Ukrainian authorities say well-armed pro-Russian separatists shot down a Malaysia Airlines passenger aircraft with a sophisticated anti-aircraft missile.
The Boeing 777, carrying 280 passengers and 15 crew, crashed near the city of Torez in the Donetsk region about 50km from the Russia-Ukraine border.
Eyewitnesses at the scene say there are no survivors and the crash debris is spread over a large area, which is controlled by pro-Russian separatists.
The codeshare flight with KLM Airlines left Amsterdam around noon local time on Thursday and was due to arrive in Kuala Lumpur this morning.
The crash is another major blow to Malaysia Airlines, with the loss of Flight MH370 somewhere in the Indian Ocean in March.

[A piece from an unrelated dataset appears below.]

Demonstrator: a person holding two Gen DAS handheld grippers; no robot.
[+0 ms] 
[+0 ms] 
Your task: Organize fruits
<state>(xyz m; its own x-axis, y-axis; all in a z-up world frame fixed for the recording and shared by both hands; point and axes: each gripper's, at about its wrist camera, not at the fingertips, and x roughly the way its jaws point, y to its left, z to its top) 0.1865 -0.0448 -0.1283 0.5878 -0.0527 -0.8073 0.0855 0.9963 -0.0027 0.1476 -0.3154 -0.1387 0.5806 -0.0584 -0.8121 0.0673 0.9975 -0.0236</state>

The latest plane went down while flying at a cruising altitude of about 10,000m (33,000ft) and would require a ground-to-air missile.
Pro-Russian separatists of the self-proclaimed Donetsk People's Republic say they don’t have missiles that go above 3-4000m.
Ukrainian Prime Minister Arseniy Yatsenyuk has ordered a special investigation into the crash, which follows the downing of a Ukrainian AN-26 military cargo aircraft and a Ukrainian SU-25 fighter jet in the same area earlier this week.
Ukrainian authorities say earlier this week they captured a sophisticated Buk (or Beech) Russian anti-aicraft system in this area, much of which is controlled by armed groups backing the Donetsk regime.
Aviation authorities say the crash area has been avoided by civilian aircraft due to conflict between Ukrainian armed forces and the pro-Russian separatists. Most major European airlines say they will no longer fly over this area.
Some reports say Malaysia Airlines Flight MH17 was flying further north than the planned route to avoid bad weather.
In 2001, the Ukrainian military mistakenly shot down a commercial passenger jet that was en route from Tel Aviv to Novosibirsk with a land-to-air missile that was fired during a military exercise.
All the 66 passengers and 12 crew members on board the plane were killed in that crash.